20 September 2009

expletivexpliftiff.

I am srsly not cut out for this collegiate crap. It's sad I'm still saying that a month into my senior year. [Only a month, huh? Really now?]

Bouncing in and out of sadness, highs and lows of numbness, drinking beer and tea [not together, Chad of last night], wanting whisky, feeling ridiculously old [or malaffectedly, unpurposefully anti-social], leaving parties at 1:30am and feeling like it's way late [summer before last, sleep wasn't something I even considered...I aged twenty years in my twentieth year], rediscovering tunes, wishing for autumn like crazy, making plans for a return to London over Thanksgiving break [plzplzplz], finding ways to keep myself content, finding ways to keep myself myself.

I work in order to forget everything else, I think.
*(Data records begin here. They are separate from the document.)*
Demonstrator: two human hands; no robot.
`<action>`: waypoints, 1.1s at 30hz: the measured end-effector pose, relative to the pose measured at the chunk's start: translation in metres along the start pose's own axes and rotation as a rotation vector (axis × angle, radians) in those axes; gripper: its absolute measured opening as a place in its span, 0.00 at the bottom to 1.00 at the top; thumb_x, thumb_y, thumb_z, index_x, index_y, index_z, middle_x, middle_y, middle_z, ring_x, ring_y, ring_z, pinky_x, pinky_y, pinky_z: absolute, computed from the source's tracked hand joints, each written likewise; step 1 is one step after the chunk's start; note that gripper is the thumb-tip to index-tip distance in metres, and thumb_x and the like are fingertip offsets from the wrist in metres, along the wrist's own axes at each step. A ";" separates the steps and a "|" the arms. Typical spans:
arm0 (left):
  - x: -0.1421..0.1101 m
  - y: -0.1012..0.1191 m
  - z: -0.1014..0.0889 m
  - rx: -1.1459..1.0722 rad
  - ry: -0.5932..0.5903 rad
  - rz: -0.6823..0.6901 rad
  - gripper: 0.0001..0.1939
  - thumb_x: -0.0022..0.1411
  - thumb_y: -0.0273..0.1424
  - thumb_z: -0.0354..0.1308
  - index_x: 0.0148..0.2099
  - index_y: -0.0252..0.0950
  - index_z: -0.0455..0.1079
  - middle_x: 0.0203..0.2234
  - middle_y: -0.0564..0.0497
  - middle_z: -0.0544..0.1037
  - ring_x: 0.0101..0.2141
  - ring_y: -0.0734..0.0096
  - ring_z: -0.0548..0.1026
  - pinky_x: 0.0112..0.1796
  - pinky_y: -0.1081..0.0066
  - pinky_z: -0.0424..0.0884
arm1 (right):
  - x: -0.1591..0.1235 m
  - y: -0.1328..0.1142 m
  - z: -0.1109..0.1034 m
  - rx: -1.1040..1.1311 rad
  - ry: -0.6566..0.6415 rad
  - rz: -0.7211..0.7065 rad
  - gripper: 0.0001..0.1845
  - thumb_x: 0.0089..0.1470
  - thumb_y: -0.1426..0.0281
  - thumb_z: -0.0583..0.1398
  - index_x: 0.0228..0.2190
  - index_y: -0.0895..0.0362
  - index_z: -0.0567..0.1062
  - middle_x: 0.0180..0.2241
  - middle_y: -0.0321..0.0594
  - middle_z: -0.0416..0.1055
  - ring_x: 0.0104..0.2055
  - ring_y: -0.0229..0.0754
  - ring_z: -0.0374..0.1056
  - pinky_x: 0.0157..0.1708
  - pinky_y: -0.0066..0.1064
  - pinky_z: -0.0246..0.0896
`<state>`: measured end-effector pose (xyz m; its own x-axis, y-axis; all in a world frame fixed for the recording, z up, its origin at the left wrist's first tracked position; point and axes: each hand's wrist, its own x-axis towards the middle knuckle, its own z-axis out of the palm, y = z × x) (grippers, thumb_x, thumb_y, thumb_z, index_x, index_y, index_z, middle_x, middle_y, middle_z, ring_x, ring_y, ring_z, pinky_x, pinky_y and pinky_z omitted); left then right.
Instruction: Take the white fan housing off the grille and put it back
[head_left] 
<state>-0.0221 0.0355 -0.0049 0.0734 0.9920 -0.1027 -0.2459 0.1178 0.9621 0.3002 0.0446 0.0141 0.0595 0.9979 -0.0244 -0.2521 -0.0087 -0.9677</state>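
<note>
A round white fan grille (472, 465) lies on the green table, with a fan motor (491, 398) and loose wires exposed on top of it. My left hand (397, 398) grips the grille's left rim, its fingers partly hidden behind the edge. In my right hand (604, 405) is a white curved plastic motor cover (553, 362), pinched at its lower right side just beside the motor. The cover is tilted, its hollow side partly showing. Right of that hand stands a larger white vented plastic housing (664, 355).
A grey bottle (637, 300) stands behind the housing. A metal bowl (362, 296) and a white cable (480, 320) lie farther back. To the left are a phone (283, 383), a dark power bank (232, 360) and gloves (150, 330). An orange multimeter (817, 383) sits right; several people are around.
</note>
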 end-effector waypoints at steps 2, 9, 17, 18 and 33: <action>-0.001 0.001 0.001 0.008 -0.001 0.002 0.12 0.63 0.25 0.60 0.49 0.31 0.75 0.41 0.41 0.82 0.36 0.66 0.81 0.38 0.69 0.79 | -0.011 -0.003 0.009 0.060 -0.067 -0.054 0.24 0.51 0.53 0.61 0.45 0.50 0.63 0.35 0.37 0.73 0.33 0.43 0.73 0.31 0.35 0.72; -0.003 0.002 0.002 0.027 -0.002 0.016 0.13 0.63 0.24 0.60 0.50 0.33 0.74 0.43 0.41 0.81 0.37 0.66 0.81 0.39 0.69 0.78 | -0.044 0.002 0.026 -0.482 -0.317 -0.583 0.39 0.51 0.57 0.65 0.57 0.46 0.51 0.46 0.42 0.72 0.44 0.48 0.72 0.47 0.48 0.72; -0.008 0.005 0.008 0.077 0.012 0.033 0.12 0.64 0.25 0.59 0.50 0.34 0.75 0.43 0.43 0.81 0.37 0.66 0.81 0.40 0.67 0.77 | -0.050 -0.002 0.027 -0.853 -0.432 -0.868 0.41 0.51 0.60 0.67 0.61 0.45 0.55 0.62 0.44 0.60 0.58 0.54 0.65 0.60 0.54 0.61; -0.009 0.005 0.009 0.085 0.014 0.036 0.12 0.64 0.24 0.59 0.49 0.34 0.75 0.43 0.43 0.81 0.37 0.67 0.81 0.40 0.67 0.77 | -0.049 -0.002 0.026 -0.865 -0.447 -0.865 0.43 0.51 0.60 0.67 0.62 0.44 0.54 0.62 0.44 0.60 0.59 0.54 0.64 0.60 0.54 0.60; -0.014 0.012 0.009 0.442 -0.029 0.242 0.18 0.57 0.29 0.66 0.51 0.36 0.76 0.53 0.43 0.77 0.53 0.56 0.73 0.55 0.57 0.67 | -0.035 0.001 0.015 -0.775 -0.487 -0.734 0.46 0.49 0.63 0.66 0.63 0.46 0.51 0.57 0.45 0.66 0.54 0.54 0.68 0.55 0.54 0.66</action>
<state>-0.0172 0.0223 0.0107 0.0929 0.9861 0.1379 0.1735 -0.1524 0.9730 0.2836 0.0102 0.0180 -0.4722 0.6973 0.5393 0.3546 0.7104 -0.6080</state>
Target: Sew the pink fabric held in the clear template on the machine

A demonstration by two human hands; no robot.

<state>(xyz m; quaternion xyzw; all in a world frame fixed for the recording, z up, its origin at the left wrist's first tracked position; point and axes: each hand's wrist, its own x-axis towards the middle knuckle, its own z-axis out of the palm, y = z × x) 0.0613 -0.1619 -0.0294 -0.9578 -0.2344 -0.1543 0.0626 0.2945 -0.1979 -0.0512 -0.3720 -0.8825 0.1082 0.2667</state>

Whatever. There are worse ways. [We forget because we must. Matthew Arnold has evidently invaded my thoughts.]

Thing is, there are so many things I'd rather be doing than schoolwork. All productive things! But not school things. I've been working on this stage management handbook for the Barn so people around there continue to know how to stage manage after I'm gone and obsessive, organised, odd little me must keep trucking at that because I enjoy it for some reason. It's a good review, nonetheless. It's forcing me to show off why I have a LAMDA diploma.

I went to Provvy yesterday, per usual. I let a group of pedestrians pass while I was driving up Prospect and one of them, an older gentleman, saluted me, and it was positively thrilling, it really was.

And I had to go to the mall, which I really do not enjoy. It's a pretty grimey experience, of which I really miss playing the honking game as there no longer is hilarious backup all the way up the parking garage, but I needed lotion and the only other Gap's in Newport. Alas. Why I mention this is solely to say that there is a Second Time Around in the mall now - It may have been there before, but I've never seen it and it was exciting. I love that place when I'm in the mood, yaknow. Neat.

Rifftrax also sustain me. 'Self Conscious Guy' made me feel better about myself, and 'Buying Food' made me wish beans cost twelve cents. It did not, in fact, make me want three tubs of oysters.

Quandary of the day, for your thoughts, and hopefully no longer for mine: What does one do when overthinking makes you miserable and not thinking makes you blank? How do you find the magical land of Inbetween? I seek inbetweenitude!